Please output the whole listing below exactly as it is.
(Given material begins)
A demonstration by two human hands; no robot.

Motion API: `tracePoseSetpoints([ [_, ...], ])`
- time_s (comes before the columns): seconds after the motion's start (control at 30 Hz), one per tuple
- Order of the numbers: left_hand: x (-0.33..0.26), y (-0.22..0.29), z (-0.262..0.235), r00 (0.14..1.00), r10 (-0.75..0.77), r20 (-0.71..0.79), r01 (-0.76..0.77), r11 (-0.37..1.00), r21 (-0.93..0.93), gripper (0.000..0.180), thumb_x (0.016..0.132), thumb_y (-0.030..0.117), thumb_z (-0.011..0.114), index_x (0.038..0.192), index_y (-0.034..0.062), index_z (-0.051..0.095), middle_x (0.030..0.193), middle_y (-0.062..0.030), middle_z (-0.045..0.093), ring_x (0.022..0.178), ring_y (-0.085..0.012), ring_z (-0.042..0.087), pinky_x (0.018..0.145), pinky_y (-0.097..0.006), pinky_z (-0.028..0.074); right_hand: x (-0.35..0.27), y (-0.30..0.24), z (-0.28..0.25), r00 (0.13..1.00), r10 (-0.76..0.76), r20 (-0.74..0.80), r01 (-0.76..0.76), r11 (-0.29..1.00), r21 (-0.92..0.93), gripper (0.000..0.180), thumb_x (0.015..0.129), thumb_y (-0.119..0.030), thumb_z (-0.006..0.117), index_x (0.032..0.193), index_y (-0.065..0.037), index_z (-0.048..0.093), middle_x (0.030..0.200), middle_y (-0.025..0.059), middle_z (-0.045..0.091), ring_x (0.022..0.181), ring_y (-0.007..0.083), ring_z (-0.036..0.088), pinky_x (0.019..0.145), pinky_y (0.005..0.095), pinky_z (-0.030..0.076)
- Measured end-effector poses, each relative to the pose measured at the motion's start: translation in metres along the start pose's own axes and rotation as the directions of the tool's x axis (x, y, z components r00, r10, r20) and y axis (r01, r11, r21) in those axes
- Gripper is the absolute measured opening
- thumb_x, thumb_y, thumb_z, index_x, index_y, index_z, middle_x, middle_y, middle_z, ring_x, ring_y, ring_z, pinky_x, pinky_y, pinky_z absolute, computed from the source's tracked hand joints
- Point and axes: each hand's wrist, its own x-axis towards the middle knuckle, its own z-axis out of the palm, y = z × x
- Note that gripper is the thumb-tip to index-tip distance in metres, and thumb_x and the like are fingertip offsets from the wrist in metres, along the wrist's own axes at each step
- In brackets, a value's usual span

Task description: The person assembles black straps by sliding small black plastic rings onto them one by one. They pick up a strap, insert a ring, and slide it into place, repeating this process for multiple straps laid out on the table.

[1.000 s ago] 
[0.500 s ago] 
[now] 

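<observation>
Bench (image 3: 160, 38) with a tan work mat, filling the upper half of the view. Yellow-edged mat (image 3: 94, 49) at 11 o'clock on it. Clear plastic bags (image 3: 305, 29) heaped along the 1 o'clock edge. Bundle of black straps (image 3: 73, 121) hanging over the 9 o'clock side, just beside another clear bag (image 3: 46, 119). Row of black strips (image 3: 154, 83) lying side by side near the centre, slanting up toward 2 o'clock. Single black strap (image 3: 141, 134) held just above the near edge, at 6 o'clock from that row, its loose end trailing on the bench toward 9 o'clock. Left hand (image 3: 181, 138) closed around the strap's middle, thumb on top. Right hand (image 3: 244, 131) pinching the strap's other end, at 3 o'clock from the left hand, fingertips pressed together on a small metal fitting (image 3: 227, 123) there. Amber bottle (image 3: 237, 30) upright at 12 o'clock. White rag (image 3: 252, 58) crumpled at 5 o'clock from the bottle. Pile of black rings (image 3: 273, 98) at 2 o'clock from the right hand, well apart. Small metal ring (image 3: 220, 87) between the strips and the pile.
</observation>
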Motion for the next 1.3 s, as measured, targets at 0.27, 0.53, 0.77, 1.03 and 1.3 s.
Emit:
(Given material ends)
## Answer to this task:
A demonstration by two human hands; no robot.

Motion API: `tracePoseSetpoints([ [_, ...], ])`
- time_s (comes before the columns): seconds after the motion's start (control at 30 Hz), one per tuple
- Order of the numbers: left_hand: x (-0.33..0.26), y (-0.22..0.29), z (-0.262..0.235), r00 (0.14..1.00), r10 (-0.75..0.77), r20 (-0.71..0.79), r01 (-0.76..0.77), r11 (-0.37..1.00), r21 (-0.93..0.93), gripper (0.000..0.180), thumb_x (0.016..0.132), thumb_y (-0.030..0.117), thumb_z (-0.011..0.114), index_x (0.038..0.192), index_y (-0.034..0.062), index_z (-0.051..0.095), middle_x (0.030..0.193), middle_y (-0.062..0.030), middle_z (-0.045..0.093), ring_x (0.022..0.178), ring_y (-0.085..0.012), ring_z (-0.042..0.087), pinky_x (0.018..0.145), pinky_y (-0.097..0.006), pinky_z (-0.028..0.074); right_hand: x (-0.35..0.27), y (-0.30..0.24), z (-0.28..0.25), r00 (0.13..1.00), r10 (-0.76..0.76), r20 (-0.74..0.80), r01 (-0.76..0.76), r11 (-0.29..1.00), r21 (-0.92..0.93), gripper (0.000..0.180), thumb_x (0.015..0.129), thumb_y (-0.119..0.030), thumb_z (-0.006..0.117), index_x (0.032..0.193), index_y (-0.065..0.037), index_z (-0.048..0.093), middle_x (0.030..0.200), middle_y (-0.025..0.059), middle_z (-0.045..0.091), ring_x (0.022..0.181), ring_y (-0.007..0.083), ring_z (-0.036..0.088), pinky_x (0.019..0.145), pinky_y (0.005..0.095), pinky_z (-0.030..0.076)
- Measured end-effector poses, each relative to the pose measured at the motion's start: translation in metres along the start pose's own axes and rotation as the directions of the tool's x axis (x, y, z components r00, r10, r20) and y axis (r01, r11, r21) in those axes
- Gripper is the absolute measured opening
- thumb_x, thumb_y, thumb_z, index_x, index_y, index_z, middle_x, middle_y, middle_z, ring_x, ring_y, ring_z, pinky_x, pinky_y, pinky_z absolute, computed from the source's tracked hand joints
- Point and axes: each hand's wrist, its own x-axis towards the middle knuckle, its own z-axis out of the palm, y = z × x
- Note that gripper is the thumb-tip to index-tip distance in metres, and thumb_x and the like are fingertip offsets from the wrist in metres, along the wrist's own axes at each step
- In brackets, a value's usual span

Task description: The person assembles black straps by sliding small black plastic rings onto them one by one. They pick up a strap, insert a ring, and slide it into place, repeating this process for multiple straps laid out on the table.

[1.000 s ago] 
[0.500 s ago] 
[now] 

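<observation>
Bench (image 3: 160, 38) with a tan work mat, filling the upper half of the view. Yellow-edged mat (image 3: 94, 49) at 11 o'clock on it. Clear plastic bags (image 3: 305, 29) heaped along the 1 o'clock edge. Bundle of black straps (image 3: 73, 121) hanging over the 9 o'clock side, just beside another clear bag (image 3: 46, 119). Row of black strips (image 3: 154, 83) lying side by side near the centre, slanting up toward 2 o'clock. Single black strap (image 3: 141, 134) held just above the near edge, at 6 o'clock from that row, its loose end trailing on the bench toward 9 o'clock. Left hand (image 3: 181, 138) closed around the strap's middle, thumb on top. Right hand (image 3: 244, 131) pinching the strap's other end, at 3 o'clock from the left hand, fingertips pressed together on a small metal fitting (image 3: 227, 123) there. Amber bottle (image 3: 237, 30) upright at 12 o'clock. White rag (image 3: 252, 58) crumpled at 5 o'clock from the bottle. Pile of black rings (image 3: 273, 98) at 2 o'clock from the right hand, well apart. Small metal ring (image 3: 220, 87) between the strips and the pile.
</observation>
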Motion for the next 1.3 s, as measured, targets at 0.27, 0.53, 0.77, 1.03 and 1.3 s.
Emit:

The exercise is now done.